Howard paused and considered the statement. Then he said: “Peace is a bit, well, it’s a bit tricky.”
“Oh?”
“Yes, Dan. A bit tricky, indeed. Mostly resolvable, though, with a good contract. It would have to be very specific, I imagine. The contract, that is. Are we talking about no major wars? Does a flare up in violence between two neighboring villages that results in an elderly man being wounded in the leg with a gardening tool count? You can see how complicated this gets." Daniel nodded along. "If we went with the precise definition of the term, I’m afraid that we might really test that thousand-year limit. And I don’t think you’d be very happy with that!” Howard chuckled. “Unless you want to live to meet your great, great, great, great, great, great…” he inhaled loudly. “You get the point. Grandchildren. We do have one potential client who has expressed a desire to do just that. Of course, there is the minor drawback of waking up and having everyone you know be dead.”
“You make a good point,” Daniel said, and then, because he didn’t know what to say next, he asked: “What would you want to be unfrozen for, Howie?”
“Another good question, Dan! And I guess I should fess up at this point. I’m not only the founder of LiveLater Incorporated. I’m also a client! The first passenger, as a matter of fact! Walter took me out of the cryogenics just a couple of weeks ago. I’m still, err, getting used to things, as you can probably tell.” Howard motioned toward the videocast machine he had just been using.
“I wanted to see my daughter all grown up. That’s why I did it.” His tone shifted into something wistful. “I was ill. I was going to miss her whole life. I’m trying to track her down, my daughter, but she changed her name and I’m having a heck of a time finding her. Her name’s Linda. She’s forty-six by now, which would make her just a little bit older than me.” He considered his words. “Older than me, my own daughter. What a world!”
Susan’s hand slowly went up. Daniel and Howard both turned their heads in her direction.
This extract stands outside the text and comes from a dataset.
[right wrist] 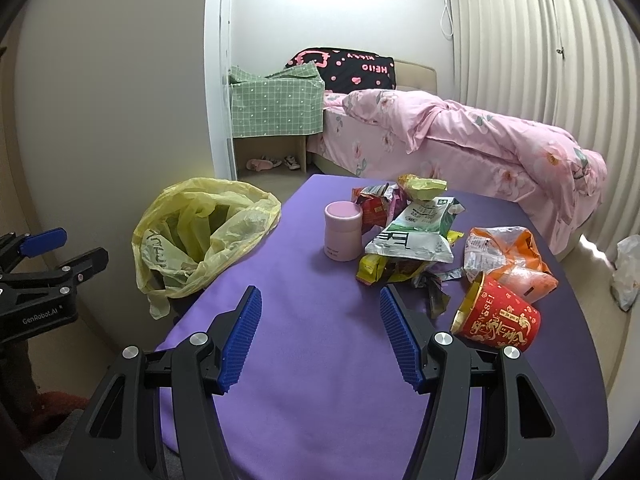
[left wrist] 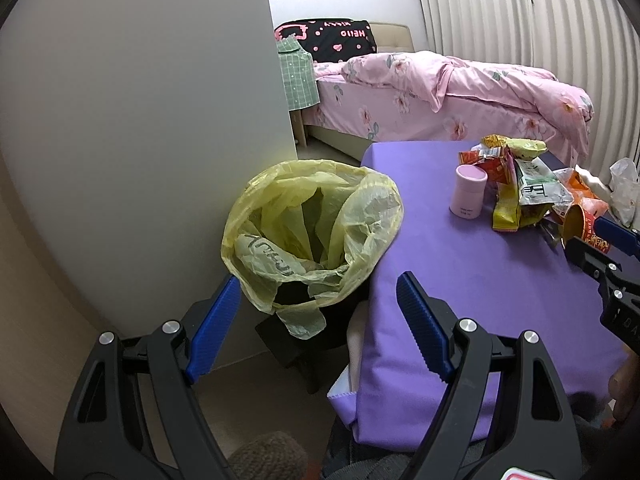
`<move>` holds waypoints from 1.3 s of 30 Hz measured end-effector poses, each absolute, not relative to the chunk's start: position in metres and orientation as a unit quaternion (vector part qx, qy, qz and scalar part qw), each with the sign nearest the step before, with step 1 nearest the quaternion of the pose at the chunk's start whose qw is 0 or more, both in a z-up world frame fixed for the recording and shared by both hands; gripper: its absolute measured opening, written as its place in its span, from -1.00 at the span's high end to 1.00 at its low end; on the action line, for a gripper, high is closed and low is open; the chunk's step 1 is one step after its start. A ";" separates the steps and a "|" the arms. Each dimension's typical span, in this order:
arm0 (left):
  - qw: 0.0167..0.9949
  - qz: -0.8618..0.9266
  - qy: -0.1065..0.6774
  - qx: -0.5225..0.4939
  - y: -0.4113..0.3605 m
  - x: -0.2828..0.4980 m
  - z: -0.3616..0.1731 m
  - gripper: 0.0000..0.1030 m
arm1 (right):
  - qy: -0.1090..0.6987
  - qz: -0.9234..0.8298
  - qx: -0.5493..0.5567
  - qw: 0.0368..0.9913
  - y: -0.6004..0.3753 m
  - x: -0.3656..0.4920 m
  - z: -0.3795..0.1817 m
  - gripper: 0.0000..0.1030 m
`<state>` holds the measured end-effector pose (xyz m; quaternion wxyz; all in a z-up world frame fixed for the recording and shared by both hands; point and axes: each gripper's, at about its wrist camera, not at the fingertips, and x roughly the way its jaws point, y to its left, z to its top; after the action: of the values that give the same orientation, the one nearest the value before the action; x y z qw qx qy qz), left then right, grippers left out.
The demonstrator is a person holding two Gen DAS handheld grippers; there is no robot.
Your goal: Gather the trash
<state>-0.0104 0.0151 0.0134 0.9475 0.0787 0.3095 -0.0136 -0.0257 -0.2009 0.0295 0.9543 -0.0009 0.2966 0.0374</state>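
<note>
A pile of snack wrappers (right wrist: 416, 236) lies on the purple table (right wrist: 312, 360), with a red cup (right wrist: 496, 320) on its side and an orange bag (right wrist: 508, 256) at the right. The pile also shows in the left wrist view (left wrist: 524, 184). A bin lined with a yellow bag (left wrist: 312, 224) stands left of the table; it also shows in the right wrist view (right wrist: 200, 236). My left gripper (left wrist: 320, 296) is open and empty, near the bin's rim. My right gripper (right wrist: 320, 312) is open and empty over the table, short of the pile.
A pink cylindrical container (right wrist: 342, 236) stands upright beside the wrappers. A bed with pink bedding (right wrist: 480, 140) lies behind the table. A white wall (left wrist: 140, 120) stands left of the bin. A white plastic bag (right wrist: 626, 272) lies on the floor at right.
</note>
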 end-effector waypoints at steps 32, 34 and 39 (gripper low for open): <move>0.949 -0.069 0.301 0.060 0.000 0.002 0.012 -0.48 | 0.294 0.017 -0.023 0.955 -0.222 -0.025 0.034 -0.13; 0.948 -0.095 0.299 0.058 -0.007 0.012 0.010 -0.48 | 0.297 0.004 -0.027 0.954 -0.237 -0.024 0.034 -0.13; 0.934 -0.200 0.292 0.052 -0.043 0.045 -0.001 -0.48 | 0.309 -0.041 -0.029 0.950 -0.282 -0.018 0.029 -0.13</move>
<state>0.0445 -0.0434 -0.0011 0.9341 0.0518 0.2915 -0.1996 -0.0181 -0.2816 0.0293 0.9498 -0.0293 0.3088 -0.0407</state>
“Yes, Susan?” Howard said.
The woman started to speak, her voice quivering as she did.
“My name isn’t Susan.” She said shyly. “It’s Linda.”
******
“Now arriving at Eastside Station.” The voice of the subway operator startled Daniel, disrupting the ImagineApp neural feed to his vidgoggles and prompting an error message. “Doors will open on the right side of the car.” Daniel felt the forward pull on his body as the conductor applied the brakes. He was once again surrounded by his fellow passengers who were now maneuvering toward the exit doors.
Daniel shuddered. He stood and took his place toward the back of the scrum.
”I think I’ll stick with the present,” he muttered to himself. With a left glance of his eyes, Daniel reopened the website of LiveLater Inc. and cancelled his appointment.